Two new clerks had entered the Company’s service in 1913: Donald Macoubrey(or as Chapman refers to him “Il Conti Donaldo Macoubrioni del Castello Norveggio”), and Stanley Dawson Ridley, [34] who arrived with Chapman on the Highlander. Chapman was anxious to introduce Macoubrey and Ridley, the other “merry bachelors” mentioned frequently in his journal, to fur trade life. Along with comments on the labour performed at the Fort, the journal he kept notes other activities such as the County Court session and the bridge tournament, which continued every night for a week. A record player seems to have been a much-appreciated novelty, since Chapman noted on 23 October “Signor Victrola gives concert in the Ross salon in evening and a very enjoyable time was spent.” and on Sunday, 2 November: “Mr & Mrs Talbot go to Very Reverend Bro. Lousely’s tabernacle; Mr Hamilton assisted by Rev. Victor Victrola, holds Church of England Service at Fort; Messrs Macoubrey, Ridley and the Editor visit Mr & Mrs Marshall in afternoon and stop to tea and supper at the vicarage.” [35] Occasionally a poem appeared including “Northern Dirge,” and weddings and dances were duly noted, but in general, the bulk of the entries concerned the fur trade. His entries become terser and lack his customary exuberance—perhaps a reaction to the cold weather that registered 50 °F below zero on 3 February 1914 and 65 °F below zero on the 9th, or perhaps due to the fact that business was dead, though his depression may have been related to his long absence from home or the lack of sunlight. On 2 March 1914 Chapman’s melancholy found expression in an uncharacteristic fashion: “Miserable and depressing day. Everyone more or less indisposed. Makes one wonder if life is worth living.” [36]

As spring 1914 approaches at Norway House, Chapman never regains his former enthusiasm, though he continues to enter interesting comments on local events. On 20 March, one of the entries reminds us that it was only after the present boundaries of the province of Manitoba were set in 1912 that most of the people living in the North were enfranchised: “Messrs Halcrow & Inkster, who have been taking names of those entitled to vote in the various districts of the hitherto unrepresented parts of the new Manitoba territory, are getting ready to leave to-morrow[for the North].” [37] On 1 April, Chapman notes: “The ancient fools-day stunt successfully carried out by several people who take a delight in such performances.” [38] However, his own former playfulness continues to elude him as he records the weather and trade, with hardly a reference to social activities. Even major holidays seem to lack their former appeal. On Easter Monday—the Easter half holiday—his normal enthusiastic description of the football game is replaced by the laconic entry: “Football match in village ended in fiasco, the ball continually becoming torn & useless.” [39] On 18 May, his two bachelor pals took leave of Norway House: “Messrs. Ridley & Macoubrey leave for Cross Lake Post, the former to take charge.” [40] Chapman immersed himself in taking inventory, an occupation of a full week’s work, followed by “Empire Day” when the store and offices were closed. In May, his main preoccupation, apart from the inventory, seems to be buying and reselling live foxes. [41]

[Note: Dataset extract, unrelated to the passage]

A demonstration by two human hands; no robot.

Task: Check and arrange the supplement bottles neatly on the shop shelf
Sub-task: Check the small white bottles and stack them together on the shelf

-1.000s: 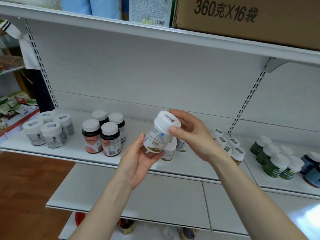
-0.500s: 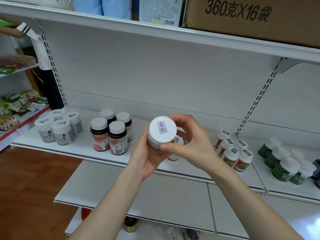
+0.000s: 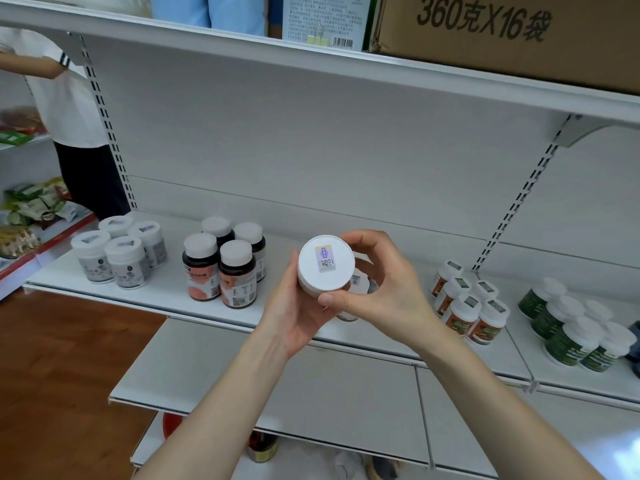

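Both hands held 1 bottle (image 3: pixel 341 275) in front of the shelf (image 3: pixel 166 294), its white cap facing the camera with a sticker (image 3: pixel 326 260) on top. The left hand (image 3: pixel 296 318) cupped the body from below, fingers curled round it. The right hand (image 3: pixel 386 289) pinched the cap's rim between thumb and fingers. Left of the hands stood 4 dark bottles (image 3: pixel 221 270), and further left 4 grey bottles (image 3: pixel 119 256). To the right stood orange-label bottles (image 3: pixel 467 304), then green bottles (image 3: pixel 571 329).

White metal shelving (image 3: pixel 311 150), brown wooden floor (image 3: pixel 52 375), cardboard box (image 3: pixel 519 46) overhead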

The last entry in his hand was made on 29 June 1914 and on 30 June the new clerk notes: “W. M. Chapman leaves for Landing on way to England, having been 7 years in the Service.” [42] When he departed from Norway House at the end of June 1914, he had been in a melancholy mood for some time before he left, perhaps because of his longing for home and family. However, his time with them would be short and war was to play an important role in William Chapman’s life and the life of many of his companions in the Hudson’s Bay Company. The Company headquarters in London encouraged the men to enlist by offering them a month’s pay or three months’ half-pay on enlisting, as well as a promise of preferential hiring when the war ended. By November 1916, five men from Keewatin District were listed as serving in the war, including Chapman, Ridley and McCoubrey, the three merry bachelors. However, when the authorities in London tried to deliver Christmas parcels sent to them by the Fur Trade Department, only Chapman could be located. The covering letter noted: “The majority of numbers have been furnished by the military authorities at Ottawa, and although every endeavour has been made to verify the correctness of these, it is quite possible that in some instances, owing to similarity of names, the wrong numbers have been given.” [43]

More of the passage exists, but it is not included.